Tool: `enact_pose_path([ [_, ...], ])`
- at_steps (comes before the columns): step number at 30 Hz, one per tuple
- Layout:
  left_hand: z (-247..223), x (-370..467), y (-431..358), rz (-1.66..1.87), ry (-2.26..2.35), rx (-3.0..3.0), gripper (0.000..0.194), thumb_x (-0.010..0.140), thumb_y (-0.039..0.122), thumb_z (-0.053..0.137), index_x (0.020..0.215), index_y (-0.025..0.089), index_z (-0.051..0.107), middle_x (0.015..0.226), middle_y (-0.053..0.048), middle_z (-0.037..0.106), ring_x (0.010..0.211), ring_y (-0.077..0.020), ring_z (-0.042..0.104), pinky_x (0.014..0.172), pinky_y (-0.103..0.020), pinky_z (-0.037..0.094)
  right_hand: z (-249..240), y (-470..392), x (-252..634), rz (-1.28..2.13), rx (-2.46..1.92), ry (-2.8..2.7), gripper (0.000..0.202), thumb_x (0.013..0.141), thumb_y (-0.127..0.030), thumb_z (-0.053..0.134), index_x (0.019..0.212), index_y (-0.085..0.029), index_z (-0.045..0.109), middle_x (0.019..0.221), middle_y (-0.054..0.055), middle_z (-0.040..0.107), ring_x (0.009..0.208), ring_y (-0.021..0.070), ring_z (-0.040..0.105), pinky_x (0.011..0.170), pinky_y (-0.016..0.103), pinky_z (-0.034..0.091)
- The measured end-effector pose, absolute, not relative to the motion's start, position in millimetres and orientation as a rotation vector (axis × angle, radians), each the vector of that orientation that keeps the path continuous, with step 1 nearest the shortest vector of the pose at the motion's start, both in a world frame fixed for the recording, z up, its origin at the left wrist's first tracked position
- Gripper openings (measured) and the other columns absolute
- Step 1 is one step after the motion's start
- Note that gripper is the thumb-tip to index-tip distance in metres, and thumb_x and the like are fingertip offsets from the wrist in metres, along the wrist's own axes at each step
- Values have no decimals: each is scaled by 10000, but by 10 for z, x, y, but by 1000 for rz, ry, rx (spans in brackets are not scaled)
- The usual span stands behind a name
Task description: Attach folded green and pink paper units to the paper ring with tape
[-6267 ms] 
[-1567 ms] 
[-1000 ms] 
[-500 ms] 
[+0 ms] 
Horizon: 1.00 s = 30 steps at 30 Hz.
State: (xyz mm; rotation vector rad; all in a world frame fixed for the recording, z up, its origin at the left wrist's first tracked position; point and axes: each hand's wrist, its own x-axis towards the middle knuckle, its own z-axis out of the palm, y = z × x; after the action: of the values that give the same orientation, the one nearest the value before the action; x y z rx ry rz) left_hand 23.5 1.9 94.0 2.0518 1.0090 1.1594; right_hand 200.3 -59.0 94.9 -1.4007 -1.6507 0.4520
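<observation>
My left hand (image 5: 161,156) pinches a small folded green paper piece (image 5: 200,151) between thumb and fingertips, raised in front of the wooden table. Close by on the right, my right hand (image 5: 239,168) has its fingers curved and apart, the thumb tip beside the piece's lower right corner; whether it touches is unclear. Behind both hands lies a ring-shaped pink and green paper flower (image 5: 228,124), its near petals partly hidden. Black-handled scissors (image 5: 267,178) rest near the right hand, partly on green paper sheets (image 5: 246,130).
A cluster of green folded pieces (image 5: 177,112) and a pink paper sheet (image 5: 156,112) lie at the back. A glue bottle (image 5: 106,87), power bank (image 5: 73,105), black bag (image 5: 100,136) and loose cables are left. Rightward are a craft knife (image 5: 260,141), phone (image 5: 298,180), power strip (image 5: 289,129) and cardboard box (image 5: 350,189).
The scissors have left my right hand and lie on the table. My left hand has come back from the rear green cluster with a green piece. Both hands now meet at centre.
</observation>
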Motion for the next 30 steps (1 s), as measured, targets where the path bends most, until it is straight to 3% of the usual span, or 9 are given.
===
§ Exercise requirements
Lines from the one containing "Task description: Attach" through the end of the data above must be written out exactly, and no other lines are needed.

§ Task output
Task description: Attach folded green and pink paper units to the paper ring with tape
[-6267 ms] 
[-1567 ms] 
[-1000 ms] 
[-500 ms] 
[+0 ms] 
Horizon: 1.00 s = 30 steps at 30 Hz.
State: (xyz mm; rotation vector rad; all in a world frame fixed for the recording, z up, its origin at the left wrist's first tracked position; point and axes: each hand's wrist, its own x-axis towards the middle knuckle, its own z-axis out of the palm, y = z × x; after the action: of the values that give the same orientation, the one nearest the value before the action; x y z rx ry rz) left_hand 23.5 1.9 94.0 2.0518 1.0090 1.1594; right_hand 200.3 -59.0 94.9 -1.4007 -1.6507 0.4520
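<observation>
My left hand (image 5: 161,156) pinches a small folded green paper piece (image 5: 200,151) between thumb and fingertips, raised in front of the wooden table. Close by on the right, my right hand (image 5: 239,168) has its fingers curved and apart, the thumb tip beside the piece's lower right corner; whether it touches is unclear. Behind both hands lies a ring-shaped pink and green paper flower (image 5: 228,124), its near petals partly hidden. Black-handled scissors (image 5: 267,178) rest near the right hand, partly on green paper sheets (image 5: 246,130).
A cluster of green folded pieces (image 5: 177,112) and a pink paper sheet (image 5: 156,112) lie at the back. A glue bottle (image 5: 106,87), power bank (image 5: 73,105), black bag (image 5: 100,136) and loose cables are left. Rightward are a craft knife (image 5: 260,141), phone (image 5: 298,180), power strip (image 5: 289,129) and cardboard box (image 5: 350,189).
The scissors have left my right hand and lie on the table. My left hand has come back from the rear green cluster with a green piece. Both hands now meet at centre.
</observation>
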Motion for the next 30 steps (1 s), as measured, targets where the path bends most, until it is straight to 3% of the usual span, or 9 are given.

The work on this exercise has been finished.